Try it » Please reproduce the full set of data below exactly.
START Collected material
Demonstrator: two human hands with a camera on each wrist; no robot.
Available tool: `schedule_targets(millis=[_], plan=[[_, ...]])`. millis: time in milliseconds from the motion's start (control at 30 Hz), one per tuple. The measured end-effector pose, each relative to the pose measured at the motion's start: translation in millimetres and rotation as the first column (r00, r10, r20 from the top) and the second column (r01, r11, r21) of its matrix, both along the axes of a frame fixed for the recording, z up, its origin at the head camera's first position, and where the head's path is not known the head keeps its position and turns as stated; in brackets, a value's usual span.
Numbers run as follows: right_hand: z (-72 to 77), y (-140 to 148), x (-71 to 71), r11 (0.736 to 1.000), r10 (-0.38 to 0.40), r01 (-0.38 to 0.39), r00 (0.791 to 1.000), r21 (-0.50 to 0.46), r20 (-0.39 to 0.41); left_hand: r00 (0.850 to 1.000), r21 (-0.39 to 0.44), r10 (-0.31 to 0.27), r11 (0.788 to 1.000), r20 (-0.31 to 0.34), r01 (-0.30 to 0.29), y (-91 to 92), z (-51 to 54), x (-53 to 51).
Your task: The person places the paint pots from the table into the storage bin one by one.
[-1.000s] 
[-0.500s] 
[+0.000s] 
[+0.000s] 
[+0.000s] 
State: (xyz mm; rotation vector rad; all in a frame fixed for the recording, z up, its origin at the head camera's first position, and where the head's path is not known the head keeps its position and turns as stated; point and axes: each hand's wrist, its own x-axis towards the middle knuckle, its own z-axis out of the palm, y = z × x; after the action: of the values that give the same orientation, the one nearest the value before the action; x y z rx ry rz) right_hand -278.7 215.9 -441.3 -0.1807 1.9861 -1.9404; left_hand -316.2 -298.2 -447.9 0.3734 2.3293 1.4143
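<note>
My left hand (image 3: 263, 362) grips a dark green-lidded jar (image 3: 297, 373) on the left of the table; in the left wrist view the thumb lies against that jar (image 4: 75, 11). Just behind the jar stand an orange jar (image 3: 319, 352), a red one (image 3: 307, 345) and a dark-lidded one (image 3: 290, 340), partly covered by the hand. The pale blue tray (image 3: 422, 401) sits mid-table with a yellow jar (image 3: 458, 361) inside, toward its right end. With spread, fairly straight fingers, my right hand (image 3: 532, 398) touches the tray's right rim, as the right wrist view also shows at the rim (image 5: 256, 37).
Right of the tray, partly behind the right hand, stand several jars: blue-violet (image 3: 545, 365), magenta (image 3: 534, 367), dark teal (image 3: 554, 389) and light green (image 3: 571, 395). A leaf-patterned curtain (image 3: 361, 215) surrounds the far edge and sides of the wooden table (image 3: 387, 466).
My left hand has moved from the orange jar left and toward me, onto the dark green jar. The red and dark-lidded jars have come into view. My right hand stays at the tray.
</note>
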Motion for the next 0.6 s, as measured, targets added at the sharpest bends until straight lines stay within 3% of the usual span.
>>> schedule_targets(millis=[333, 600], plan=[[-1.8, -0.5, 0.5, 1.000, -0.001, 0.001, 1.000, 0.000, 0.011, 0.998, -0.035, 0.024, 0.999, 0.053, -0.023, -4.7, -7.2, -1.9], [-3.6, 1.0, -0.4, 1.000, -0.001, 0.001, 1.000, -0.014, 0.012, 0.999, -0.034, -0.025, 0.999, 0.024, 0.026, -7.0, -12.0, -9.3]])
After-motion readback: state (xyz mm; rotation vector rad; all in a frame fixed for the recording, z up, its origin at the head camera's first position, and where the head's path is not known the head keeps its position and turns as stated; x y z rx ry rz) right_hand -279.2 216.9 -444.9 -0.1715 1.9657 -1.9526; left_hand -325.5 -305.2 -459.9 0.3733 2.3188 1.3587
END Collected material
Response below »
Demonstrator: two human hands with a camera on each wrist; no robot.
Available tool: `schedule_targets(millis=[_], plan=[[_, ...]])`. millis: time in milliseconds from the motion's start (control at 30 Hz), one per tuple. The measured end-effector pose, each relative to the pose measured at the motion's start: translation in millimetres and rotation as the first column (r00, r10, r20 from the top) and the second column (r01, r11, r21) of its matrix, both along the axes of a frame fixed for the recording, z up, its origin at the head camera's first position, and where the head's path is not known the head keeps its position and turns as stated; in brackets, a value's usual span.
Numbers run as follows: right_hand: z (-72 to 77), y (-140 to 148), x (-71 to 71), r11 (0.736 to 1.000), r10 (-0.38 to 0.40), r01 (-0.38 to 0.39), r00 (0.791 to 1.000), r21 (-0.50 to 0.46), r20 (-0.39 to 0.41); left_hand: r00 (0.850 to 1.000), r21 (-0.39 to 0.44), r10 (-0.31 to 0.27), r11 (0.788 to 1.000), r20 (-0.31 to 0.34), r01 (-0.30 to 0.29), y (-91 to 92), z (-51 to 54), x (-53 to 51).
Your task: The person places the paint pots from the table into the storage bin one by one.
[-1.000s] 
[-0.500s] 
[+0.000s] 
[+0.000s] 
[+0.000s] 
State: (xyz mm; rotation vector rad; all in a frame fixed for the recording, z up, its origin at the head camera's first position, and where the head's path is not known the head keeps its position and turns as stated; point and axes: each hand's wrist, its own x-axis towards the middle knuckle, its own z-axis out of the palm, y = z × x; after the action: of the values that give the same orientation, the one nearest the value before the action; x y z rx ry rz) right_hand -278.7 215.9 -441.3 -0.1807 1.9861 -1.9404; left_hand -316.2 -298.2 -447.9 0.3734 2.3293 1.4143
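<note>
My left hand (image 3: 263, 362) grips a dark green-lidded jar (image 3: 297, 373) on the left of the table; in the left wrist view the thumb lies against that jar (image 4: 75, 11). Just behind the jar stand an orange jar (image 3: 319, 352), a red one (image 3: 307, 345) and a dark-lidded one (image 3: 290, 340), partly covered by the hand. The pale blue tray (image 3: 422, 401) sits mid-table with a yellow jar (image 3: 458, 361) inside, toward its right end. With spread, fairly straight fingers, my right hand (image 3: 532, 398) touches the tray's right rim, as the right wrist view also shows at the rim (image 5: 256, 37).
Right of the tray, partly behind the right hand, stand several jars: blue-violet (image 3: 545, 365), magenta (image 3: 534, 367), dark teal (image 3: 554, 389) and light green (image 3: 571, 395). A leaf-patterned curtain (image 3: 361, 215) surrounds the far edge and sides of the wooden table (image 3: 387, 466).
My left hand has moved from the orange jar left and toward me, onto the dark green jar. The red and dark-lidded jars have come into view. My right hand stays at the tray.
</note>
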Motion for the next 0.6 s, as measured, targets added at the sharpest bends until straight lines stay within 3% of the usual span.
>>> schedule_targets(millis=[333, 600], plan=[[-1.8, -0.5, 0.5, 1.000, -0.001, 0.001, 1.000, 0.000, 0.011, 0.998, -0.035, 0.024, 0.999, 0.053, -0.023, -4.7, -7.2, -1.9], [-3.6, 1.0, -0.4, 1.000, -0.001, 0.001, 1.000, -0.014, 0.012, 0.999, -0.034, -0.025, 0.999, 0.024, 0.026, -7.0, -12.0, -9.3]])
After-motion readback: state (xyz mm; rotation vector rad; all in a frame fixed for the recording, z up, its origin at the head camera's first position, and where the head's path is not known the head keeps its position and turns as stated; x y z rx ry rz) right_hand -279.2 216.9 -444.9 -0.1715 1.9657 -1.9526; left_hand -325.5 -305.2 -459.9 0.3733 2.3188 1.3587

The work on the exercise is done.